Comentario al Evangelio del día 2 de mayo de 2024
San Atanasio, Padre y Doctor de la Iglesia. Memoria obligatoria.
El amor de Cristo: nuestra identidad y nuestra relevancia
Hace ya muchos años (en 1972) el teólogo protestante J. Moltmann planteó la difícil conciliación para el cristianismo entre identidad y relevancia. Mantener la identidad significaba aislarse del mundo; buscar la relevancia implicaba asimilarse a él. Y esta era la alternativa que se debatía ya en los inicios de la Iglesia, en aquel primer concilio de Jerusalén: la apertura universal de la fe en Cristo, al precio de perder las raíces judías, o una estricta fidelidad a estas últimas, que significaba cerrar la puerta la fe a los gentiles o, al menos, dificultar mucho su entrada en la Iglesia. Moltmann planteaba aquella alternativa al comienzo de su libro El Dios crucificado. Y es realmente el Cristo crucificado, escándalo para los judíos y necedad para los griegos (1 Cor 1, 23) el único modo de superar esa aparente contradicción. La muerte y resurrección de Cristo tiene un significado universal, siquiera sea porque la muerte es la única realidad que nos une a todos los seres humanos sin excepción. Y aunque sea verdad que “la salvación viene por los judíos” (Jn 4, 22), viene por ellos, sí, pero para todo el mundo. Si nuestra identidad es la fe en este Cristo muerto en la cruz y resucitado por la fuerza del Espíritu, significa que la apertura universal es una obligación, aunque ello suponga renunciar a algunas tradiciones muy queridas. La conversión a Cristo no significa una “conversión” cultural o nacional, que obliga a los nuevos creyentes a hacerse también judíos (o cualquier otra identidad cultural que se quiera indebidamente imponer). En Cristo la propia identidad personal y cultural se afirma, aunque también se purifica y renueva.

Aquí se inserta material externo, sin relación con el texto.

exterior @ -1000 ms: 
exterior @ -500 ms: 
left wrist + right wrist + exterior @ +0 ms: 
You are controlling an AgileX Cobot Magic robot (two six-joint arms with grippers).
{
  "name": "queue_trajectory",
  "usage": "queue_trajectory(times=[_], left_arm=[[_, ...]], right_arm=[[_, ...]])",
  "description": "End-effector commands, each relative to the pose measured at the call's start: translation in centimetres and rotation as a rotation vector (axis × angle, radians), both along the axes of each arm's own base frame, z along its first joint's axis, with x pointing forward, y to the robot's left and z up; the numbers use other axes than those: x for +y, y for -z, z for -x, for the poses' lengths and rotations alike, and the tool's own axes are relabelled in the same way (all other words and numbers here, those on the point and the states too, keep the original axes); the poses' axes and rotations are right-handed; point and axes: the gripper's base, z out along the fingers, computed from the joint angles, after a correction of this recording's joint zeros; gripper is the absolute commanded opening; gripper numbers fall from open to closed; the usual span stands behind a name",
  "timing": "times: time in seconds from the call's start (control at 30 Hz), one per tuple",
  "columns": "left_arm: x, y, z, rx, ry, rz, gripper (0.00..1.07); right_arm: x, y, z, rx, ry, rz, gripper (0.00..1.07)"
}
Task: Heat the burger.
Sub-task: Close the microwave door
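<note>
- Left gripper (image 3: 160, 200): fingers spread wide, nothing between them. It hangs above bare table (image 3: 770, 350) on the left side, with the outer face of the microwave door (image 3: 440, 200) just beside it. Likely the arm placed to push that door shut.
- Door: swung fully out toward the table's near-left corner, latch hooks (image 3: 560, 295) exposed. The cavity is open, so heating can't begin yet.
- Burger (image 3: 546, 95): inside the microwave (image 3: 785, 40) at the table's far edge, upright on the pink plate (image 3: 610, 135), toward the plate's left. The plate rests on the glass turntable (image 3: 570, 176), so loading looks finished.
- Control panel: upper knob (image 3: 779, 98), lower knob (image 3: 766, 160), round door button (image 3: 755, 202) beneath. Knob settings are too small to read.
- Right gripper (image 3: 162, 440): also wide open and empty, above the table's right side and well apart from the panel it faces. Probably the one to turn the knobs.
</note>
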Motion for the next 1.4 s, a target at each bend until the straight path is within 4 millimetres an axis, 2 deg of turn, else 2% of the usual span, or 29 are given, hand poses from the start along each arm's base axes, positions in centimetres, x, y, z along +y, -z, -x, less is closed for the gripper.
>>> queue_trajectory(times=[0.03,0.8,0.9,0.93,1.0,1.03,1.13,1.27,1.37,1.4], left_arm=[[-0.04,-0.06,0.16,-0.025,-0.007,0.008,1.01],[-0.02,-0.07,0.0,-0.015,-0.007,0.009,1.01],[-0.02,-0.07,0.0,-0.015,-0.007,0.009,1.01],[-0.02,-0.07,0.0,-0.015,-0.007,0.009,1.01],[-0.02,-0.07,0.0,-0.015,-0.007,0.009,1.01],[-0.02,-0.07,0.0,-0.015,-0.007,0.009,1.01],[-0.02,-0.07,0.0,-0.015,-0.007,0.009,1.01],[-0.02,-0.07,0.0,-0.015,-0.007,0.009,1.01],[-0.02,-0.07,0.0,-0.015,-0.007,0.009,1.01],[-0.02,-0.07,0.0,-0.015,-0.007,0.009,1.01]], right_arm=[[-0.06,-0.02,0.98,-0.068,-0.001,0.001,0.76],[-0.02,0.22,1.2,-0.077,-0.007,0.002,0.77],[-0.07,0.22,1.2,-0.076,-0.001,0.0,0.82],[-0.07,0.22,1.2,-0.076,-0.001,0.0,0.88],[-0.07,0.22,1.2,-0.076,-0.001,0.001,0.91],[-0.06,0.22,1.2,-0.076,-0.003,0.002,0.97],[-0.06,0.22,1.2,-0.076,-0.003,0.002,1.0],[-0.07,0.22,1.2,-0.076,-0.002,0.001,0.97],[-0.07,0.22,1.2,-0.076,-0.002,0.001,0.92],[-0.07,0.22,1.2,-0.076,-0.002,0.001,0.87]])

Las intervenciones en el Concilio de Jerusalén no sólo salvaguardan la apertura universal de la fe en Cristo, sino también la verdadera identidad cristiana, centrada en ese Cristo crucificado y resucitado a una vida nueva, que es la expresión plena del amor de Dios: el amor del Padre al Hijo y del Hijo a nosotros sus discípulos. Lo que estaban haciendo, en definitiva, Pedro, Pablo, Bernabé, Santiago, a pesar de sus evidentes diferencias, era, más allá de cuestiones rituales, exhortar a permanecer en el amor de Cristo, a cumplir (mediante el diálogo, el testimonio y el discernimiento) su voluntad, sus mandamientos. Sin duda no se trata de un proceso sencillo. Es fácil adivinar las fuertes tensiones que rodearon este decisivo concilio para el desarrollo futuro de la Iglesia. Pero ese camino difícil y conflictivo, que supone tomar sobre sí la cruz, es el que lleva a la verdadera alegría, la alegría en plenitud de la Pascua.